**PROBLEM TO SOLVE**
Restate the listing below word for word.
◇ ◇ ◇ ◇ ◇
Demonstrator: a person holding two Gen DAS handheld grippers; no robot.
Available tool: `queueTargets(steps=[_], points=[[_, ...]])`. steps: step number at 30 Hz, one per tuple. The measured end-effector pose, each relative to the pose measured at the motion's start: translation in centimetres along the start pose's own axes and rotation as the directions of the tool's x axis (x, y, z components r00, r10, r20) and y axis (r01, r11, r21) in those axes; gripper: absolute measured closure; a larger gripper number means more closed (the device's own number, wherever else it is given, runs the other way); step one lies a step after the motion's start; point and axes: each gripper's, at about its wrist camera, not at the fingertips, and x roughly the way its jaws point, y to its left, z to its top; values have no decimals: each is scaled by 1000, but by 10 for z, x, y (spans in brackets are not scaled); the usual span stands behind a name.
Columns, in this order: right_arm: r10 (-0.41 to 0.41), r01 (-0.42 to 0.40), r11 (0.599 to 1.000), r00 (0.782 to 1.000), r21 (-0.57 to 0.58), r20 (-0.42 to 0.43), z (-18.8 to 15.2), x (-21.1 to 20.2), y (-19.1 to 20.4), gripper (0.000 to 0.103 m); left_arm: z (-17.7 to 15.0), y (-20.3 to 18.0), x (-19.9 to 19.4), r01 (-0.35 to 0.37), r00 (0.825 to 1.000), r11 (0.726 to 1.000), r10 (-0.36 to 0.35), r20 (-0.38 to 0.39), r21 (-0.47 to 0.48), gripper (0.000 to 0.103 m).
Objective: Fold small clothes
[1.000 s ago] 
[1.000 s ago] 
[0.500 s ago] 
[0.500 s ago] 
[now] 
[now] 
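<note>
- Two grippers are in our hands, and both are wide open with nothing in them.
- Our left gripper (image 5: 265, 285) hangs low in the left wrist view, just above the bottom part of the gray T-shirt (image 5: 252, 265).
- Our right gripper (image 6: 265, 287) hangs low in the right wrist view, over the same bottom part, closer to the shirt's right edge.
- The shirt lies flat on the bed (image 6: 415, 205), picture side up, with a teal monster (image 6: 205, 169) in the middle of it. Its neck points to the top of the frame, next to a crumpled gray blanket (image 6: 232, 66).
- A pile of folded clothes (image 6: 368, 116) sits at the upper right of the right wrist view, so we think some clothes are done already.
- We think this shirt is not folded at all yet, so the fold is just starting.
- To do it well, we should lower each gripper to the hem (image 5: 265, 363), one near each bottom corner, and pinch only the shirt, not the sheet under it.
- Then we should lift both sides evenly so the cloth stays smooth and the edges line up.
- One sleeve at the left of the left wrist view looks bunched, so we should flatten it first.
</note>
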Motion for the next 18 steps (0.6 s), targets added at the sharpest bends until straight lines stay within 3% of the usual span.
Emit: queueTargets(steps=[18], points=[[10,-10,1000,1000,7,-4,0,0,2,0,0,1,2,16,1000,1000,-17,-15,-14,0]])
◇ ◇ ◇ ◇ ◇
**WRITTEN RESPONSE**
Demonstrator: a person holding two Gen DAS handheld grippers; no robot.
Available tool: `queueTargets(steps=[_], points=[[_, ...]])`. steps: step number at 30 Hz, one per tuple. The measured end-effector pose, each relative to the pose measured at the motion's start: translation in centimetres along the start pose's own axes and rotation as the directions of the tool's x axis (x, y, z components r00, r10, r20) and y axis (r01, r11, r21) in those axes; gripper: absolute measured closure; a larger gripper number means more closed (the device's own number, wherever else it is given, runs the other way); step one lies a step after the motion's start; point and axes: each gripper's, at about its wrist camera, not at the fingertips, and x roughly the way its jaws point, y to its left, z to its top; values have no decimals: each is scaled by 1000, but by 10 for z, x, y (spans in brackets are not scaled); the usual span stands behind a name.
Columns, in this order: right_arm: r10 (-0.41 to 0.41), r01 (-0.42 to 0.40), r11 (0.599 to 1.000), r00 (0.782 to 1.000), r21 (-0.57 to 0.58), r20 (-0.42 to 0.43), z (-18.8 to 15.2), x (-21.1 to 20.2), y (-19.1 to 20.4), gripper (0.000 to 0.103 m); left_arm: z (-17.7 to 15.0), y (-20.3 to 18.0), x (-19.9 to 19.4), r01 (-0.35 to 0.37), r00 (0.825 to 1.000), r11 (0.726 to 1.000), r10 (-0.36 to 0.35), r20 (-0.38 to 0.39), r21 (-0.47 to 0.48), gripper (0.000 to 0.103 m).
Objective: Fold small clothes
[1.000 s ago] 
[1.000 s ago] 
[0.500 s ago] 
[0.500 s ago] 
[now] 
[now] 
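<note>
- Two grippers are in our hands, and both are wide open with nothing in them.
- Our left gripper (image 5: 265, 285) hangs low in the left wrist view, just above the bottom part of the gray T-shirt (image 5: 252, 265).
- Our right gripper (image 6: 265, 287) hangs low in the right wrist view, over the same bottom part, closer to the shirt's right edge.
- The shirt lies flat on the bed (image 6: 415, 205), picture side up, with a teal monster (image 6: 205, 169) in the middle of it. Its neck points to the top of the frame, next to a crumpled gray blanket (image 6: 232, 66).
- A pile of folded clothes (image 6: 368, 116) sits at the upper right of the right wrist view, so we think some clothes are done already.
- We think this shirt is not folded at all yet, so the fold is just starting.
- To do it well, we should lower each gripper to the hem (image 5: 265, 363), one near each bottom corner, and pinch only the shirt, not the sheet under it.
- Then we should lift both sides evenly so the cloth stays smooth and the edges line up.
- One sleeve at the left of the left wrist view looks bunched, so we should flatten it first.
</note>
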Motion for the next 18 steps (0.6 s), targets added at the sharpest bends until straight lines stay within 3% of the usual span.
Emit: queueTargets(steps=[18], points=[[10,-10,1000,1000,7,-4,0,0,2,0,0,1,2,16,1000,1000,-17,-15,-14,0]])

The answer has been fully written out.